Каэ понятия не имела, что он имеет в виду, и никак не могла решить, что делать со своим букетом.
– Вот прекрасная возможность для проведения научного опыта. Значит, так, эти лепестки надо высушить до того, как они покроются плесенью. Где можно найти подходящее место?
– Может быть, на балке в кухне? Там довольно сухо.
– Отличная идея.
Умпэй набрал еще цветов, Каэ сделала в своем кимоно большой карман, подоткнув болтающиеся рукава под пояс-оби, и муж без слов бросил туда дурман. Теперь дождь уже не казался таким докучливым. Каэ была наедине с мужем, вдали от всех, и эта мысль завораживала и будоражила ее.
– Я хочу, чтобы ты вытерла их сухой тканью.
– Слушаюсь, господин.
– И не забудь после этого выкинуть ее.
– Да, господин. Дурман ядовит?
– Не так ядовит, как борец.[39]Но все равно, будь осторожна.
– Хорошо.
– Ёнэдзиро еще не вернулся?
– Думаю, нет.
– Пожалуйста, сообщи мне, как только он появится.
– Конечно, господин.
Сердце Каэ бешено колотилось в груди. Они впервые разговаривали с глазу на глаз. Крепко прижимая к себе ворох цветов дурмана, молодая жена бросилась в спальню. Свекровь как раз проветривала свои кимоно, аккуратно разложив их на застеленном татами полу.
– В чем дело? – осадила невестку Оцуги, неодобрительный взгляд уперся в ее промокшую одежду и цветы.
– Умпэй велел мне высушить их на кухне, – ответила как никогда собранная и спокойная Каэ, ощутив чувство превосходства перед этой выказывающей открытое неудовольствие женщиной.
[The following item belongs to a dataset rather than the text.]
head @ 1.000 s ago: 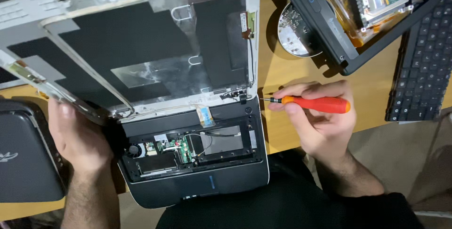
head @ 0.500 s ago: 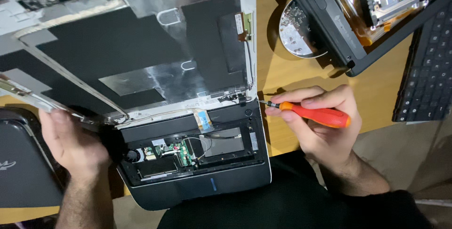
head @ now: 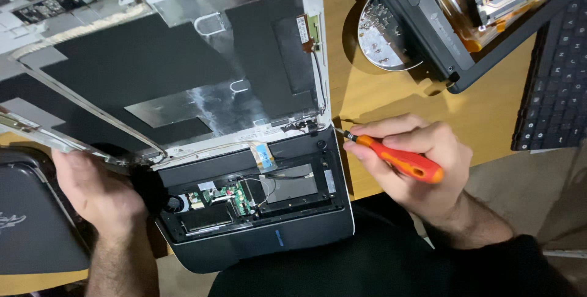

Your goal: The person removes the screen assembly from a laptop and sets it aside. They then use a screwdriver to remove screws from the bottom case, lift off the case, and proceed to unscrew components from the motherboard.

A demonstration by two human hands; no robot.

Каэ достала из ящика одно из своих хлопковых кимоно и без тени сожаления порвала его на лоскуты. Разве важны какие-то там тряпки? Да она готова не одним кимоно ради мужа пожертвовать! В конце концов, он попросил сделать это именно ее, а не мать!
Тем временем Оцуги пробормотала что-то невнятное, если Каэ правильно разобрала, нечто вроде: «Отчего Ёнэдзиро так задерживается», – явный намек на то, что ее невестке никогда ничего не поручили бы, будь помощник лекаря дома. Но довольная Каэ невозмутимо взялась промокать влажные лепестки дурмана.
– Эти цветы ядовиты. Не вздумай положить лоскуты к остальным тряпкам. Не забудь.
– Да, матушка. Муж велел мне выбросить их.
– И хорошенько вымой руки. Не ровен час к чему-нибудь в кухне прикоснешься, это очень опасно.
– Да, матушка, – весело согласилась невестка, несмотря на строгий командный тон Оцуги. Каэ была слишком счастлива, чтобы обращать внимание на подобные мелочи.
Оцуги быстро закончила свои дела, еще раз бросила взгляд в сторону невестки и вышла.
Утратив былую силу, воронки цветов дурмана стали вялыми и безжизненными, словно из них вышла душа. Промокая и раскладывая их одну за другой на сквозняке, Каэ вернулась мыслями к первой ночи, проведенной в объятиях мужа. Молодая женщина вспыхнула и вздохнула с облегчением, радуясь тому, что свекровь ушла.